Your objective: In the entries that follow, which lines hold the string "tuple"? List them.

————

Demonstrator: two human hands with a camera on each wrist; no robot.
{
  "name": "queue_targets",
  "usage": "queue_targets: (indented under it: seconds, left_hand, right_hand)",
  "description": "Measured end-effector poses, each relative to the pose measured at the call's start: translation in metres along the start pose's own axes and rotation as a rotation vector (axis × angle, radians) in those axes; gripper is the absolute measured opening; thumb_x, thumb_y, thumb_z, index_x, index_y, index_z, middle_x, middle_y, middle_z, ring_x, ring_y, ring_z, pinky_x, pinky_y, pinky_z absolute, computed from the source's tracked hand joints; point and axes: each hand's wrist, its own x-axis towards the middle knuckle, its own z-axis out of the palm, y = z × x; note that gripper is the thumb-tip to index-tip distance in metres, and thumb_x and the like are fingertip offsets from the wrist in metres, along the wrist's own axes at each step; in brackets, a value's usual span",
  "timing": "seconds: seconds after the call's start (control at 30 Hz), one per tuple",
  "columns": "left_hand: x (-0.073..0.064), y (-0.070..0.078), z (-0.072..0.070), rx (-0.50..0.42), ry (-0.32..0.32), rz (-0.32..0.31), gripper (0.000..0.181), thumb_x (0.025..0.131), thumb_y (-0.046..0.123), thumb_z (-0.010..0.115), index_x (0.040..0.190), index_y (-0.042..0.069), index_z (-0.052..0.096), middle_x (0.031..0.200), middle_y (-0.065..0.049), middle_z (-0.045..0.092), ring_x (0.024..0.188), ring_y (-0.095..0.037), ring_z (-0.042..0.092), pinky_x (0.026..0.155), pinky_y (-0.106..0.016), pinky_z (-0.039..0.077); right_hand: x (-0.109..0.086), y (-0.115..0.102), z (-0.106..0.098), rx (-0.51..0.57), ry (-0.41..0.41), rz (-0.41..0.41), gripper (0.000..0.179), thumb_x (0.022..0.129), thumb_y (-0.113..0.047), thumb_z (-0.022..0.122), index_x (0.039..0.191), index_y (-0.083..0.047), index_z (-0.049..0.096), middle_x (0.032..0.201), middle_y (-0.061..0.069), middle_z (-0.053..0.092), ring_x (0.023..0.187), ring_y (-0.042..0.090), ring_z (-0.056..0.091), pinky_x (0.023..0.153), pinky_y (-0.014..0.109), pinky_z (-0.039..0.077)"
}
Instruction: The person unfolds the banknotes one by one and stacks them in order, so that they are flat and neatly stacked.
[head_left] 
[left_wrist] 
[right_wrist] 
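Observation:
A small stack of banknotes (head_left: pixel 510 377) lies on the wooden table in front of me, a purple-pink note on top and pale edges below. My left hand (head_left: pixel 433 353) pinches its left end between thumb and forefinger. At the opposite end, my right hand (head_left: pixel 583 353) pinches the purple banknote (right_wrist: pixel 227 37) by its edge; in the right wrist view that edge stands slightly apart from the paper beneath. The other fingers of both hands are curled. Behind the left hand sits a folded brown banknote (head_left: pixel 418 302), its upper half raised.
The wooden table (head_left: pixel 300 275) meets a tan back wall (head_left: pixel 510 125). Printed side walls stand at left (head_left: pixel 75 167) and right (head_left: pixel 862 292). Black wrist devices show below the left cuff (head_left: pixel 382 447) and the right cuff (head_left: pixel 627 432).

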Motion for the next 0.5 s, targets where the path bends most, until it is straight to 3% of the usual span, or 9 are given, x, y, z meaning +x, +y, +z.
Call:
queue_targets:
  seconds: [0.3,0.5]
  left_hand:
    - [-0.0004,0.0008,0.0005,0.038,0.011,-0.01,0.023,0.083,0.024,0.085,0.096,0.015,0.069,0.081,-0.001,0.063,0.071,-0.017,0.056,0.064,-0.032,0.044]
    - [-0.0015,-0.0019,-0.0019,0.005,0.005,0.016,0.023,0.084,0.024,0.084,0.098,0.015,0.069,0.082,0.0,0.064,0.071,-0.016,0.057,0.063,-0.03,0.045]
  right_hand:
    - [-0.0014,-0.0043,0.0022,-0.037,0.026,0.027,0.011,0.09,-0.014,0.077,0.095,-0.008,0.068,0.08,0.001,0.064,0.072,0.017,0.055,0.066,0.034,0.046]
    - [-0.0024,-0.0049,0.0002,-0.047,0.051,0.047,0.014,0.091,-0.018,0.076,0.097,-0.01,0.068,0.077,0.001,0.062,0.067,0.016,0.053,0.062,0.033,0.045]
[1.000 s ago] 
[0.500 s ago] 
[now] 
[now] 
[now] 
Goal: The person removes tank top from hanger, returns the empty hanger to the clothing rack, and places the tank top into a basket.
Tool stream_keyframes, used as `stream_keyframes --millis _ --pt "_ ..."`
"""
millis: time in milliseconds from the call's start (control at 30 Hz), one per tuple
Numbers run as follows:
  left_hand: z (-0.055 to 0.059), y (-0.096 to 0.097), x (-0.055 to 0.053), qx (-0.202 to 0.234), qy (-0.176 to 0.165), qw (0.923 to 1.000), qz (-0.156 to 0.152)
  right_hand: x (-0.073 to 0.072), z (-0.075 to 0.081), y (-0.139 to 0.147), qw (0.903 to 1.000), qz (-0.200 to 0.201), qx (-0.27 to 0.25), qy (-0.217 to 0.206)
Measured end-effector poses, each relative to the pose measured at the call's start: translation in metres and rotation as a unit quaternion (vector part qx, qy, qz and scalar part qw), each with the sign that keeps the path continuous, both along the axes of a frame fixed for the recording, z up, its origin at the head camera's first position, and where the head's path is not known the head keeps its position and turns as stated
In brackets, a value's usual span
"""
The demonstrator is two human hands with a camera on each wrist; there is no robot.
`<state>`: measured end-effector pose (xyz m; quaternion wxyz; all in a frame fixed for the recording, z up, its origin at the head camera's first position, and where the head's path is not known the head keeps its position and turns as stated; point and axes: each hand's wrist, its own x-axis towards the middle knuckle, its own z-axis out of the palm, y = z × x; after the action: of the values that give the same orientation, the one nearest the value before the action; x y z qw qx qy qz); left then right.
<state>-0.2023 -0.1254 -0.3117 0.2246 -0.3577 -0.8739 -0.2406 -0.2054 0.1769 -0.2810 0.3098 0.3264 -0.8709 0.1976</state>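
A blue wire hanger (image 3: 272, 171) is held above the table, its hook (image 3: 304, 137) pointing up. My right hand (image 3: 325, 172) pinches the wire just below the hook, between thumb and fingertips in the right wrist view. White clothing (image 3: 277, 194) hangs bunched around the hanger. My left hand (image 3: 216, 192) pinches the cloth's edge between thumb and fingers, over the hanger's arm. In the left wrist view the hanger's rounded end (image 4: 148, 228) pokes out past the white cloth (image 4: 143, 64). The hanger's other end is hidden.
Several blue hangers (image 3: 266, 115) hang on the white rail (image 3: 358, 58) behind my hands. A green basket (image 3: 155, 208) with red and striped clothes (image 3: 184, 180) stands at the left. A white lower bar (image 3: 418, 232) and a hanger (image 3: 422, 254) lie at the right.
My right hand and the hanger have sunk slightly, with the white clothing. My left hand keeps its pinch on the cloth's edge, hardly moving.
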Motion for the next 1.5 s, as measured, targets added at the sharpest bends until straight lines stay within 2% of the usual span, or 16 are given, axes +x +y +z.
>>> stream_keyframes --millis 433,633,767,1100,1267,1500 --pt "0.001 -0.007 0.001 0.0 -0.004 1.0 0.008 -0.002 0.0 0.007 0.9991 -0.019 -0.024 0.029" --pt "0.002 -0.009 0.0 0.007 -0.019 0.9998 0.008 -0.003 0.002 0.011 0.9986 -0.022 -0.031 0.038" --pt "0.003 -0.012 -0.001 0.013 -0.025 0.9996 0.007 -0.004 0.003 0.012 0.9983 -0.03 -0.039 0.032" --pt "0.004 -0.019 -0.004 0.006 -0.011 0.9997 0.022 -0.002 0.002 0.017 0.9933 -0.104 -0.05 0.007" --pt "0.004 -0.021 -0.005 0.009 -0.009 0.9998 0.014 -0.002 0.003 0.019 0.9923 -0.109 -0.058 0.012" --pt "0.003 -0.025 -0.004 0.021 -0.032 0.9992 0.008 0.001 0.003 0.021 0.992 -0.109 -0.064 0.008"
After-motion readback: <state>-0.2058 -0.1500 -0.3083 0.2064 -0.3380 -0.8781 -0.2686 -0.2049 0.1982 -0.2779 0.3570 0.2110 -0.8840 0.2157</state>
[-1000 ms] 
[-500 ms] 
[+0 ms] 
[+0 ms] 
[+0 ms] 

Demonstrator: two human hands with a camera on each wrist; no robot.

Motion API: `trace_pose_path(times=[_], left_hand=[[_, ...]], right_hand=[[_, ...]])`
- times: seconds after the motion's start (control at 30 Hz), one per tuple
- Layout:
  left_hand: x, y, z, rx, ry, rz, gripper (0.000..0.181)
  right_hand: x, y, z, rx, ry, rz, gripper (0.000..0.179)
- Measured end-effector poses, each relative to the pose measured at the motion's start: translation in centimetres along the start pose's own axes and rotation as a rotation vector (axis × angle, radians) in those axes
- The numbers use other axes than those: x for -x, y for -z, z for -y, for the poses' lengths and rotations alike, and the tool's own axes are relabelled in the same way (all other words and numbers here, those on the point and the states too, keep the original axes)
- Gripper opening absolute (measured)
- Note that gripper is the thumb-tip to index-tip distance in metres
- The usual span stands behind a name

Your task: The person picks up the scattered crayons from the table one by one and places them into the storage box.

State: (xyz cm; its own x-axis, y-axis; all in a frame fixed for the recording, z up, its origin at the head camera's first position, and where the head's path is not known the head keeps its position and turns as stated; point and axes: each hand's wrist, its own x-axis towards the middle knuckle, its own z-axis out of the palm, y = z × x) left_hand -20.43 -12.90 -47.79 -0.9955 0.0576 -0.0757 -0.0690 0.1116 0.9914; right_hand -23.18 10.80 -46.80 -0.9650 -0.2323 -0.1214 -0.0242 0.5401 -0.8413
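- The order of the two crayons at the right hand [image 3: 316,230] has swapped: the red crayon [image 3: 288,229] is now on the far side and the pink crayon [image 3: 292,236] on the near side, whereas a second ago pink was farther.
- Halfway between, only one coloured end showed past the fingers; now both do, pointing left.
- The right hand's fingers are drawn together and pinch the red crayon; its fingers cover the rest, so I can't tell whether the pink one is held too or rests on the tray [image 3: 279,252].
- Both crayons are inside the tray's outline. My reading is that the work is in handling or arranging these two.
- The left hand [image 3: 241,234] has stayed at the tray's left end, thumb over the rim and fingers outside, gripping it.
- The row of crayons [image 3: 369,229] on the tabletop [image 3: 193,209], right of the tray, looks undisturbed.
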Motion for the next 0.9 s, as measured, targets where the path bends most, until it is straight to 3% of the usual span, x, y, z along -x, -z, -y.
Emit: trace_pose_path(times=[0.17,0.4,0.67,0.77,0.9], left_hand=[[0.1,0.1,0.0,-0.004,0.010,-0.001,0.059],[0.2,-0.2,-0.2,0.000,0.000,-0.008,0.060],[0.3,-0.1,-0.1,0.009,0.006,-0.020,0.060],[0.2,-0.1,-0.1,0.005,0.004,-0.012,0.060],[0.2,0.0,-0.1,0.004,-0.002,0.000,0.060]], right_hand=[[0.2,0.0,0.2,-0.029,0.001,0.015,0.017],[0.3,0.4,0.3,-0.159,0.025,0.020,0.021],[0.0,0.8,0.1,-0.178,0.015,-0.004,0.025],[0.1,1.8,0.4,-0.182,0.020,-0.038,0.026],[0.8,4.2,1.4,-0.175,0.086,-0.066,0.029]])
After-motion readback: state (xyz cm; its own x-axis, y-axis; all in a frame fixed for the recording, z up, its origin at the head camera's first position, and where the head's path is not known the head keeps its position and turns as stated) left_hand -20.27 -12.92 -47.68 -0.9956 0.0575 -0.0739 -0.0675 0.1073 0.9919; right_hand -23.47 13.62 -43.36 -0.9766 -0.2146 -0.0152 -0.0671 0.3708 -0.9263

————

Result:
  "timing": "seconds: seconds after the call's start (control at 30 Hz), one per tuple",
millis: time in milliseconds from the call's start (control at 30 Hz), one per tuple
- times: seconds after the motion's start (control at 30 Hz), one per tuple

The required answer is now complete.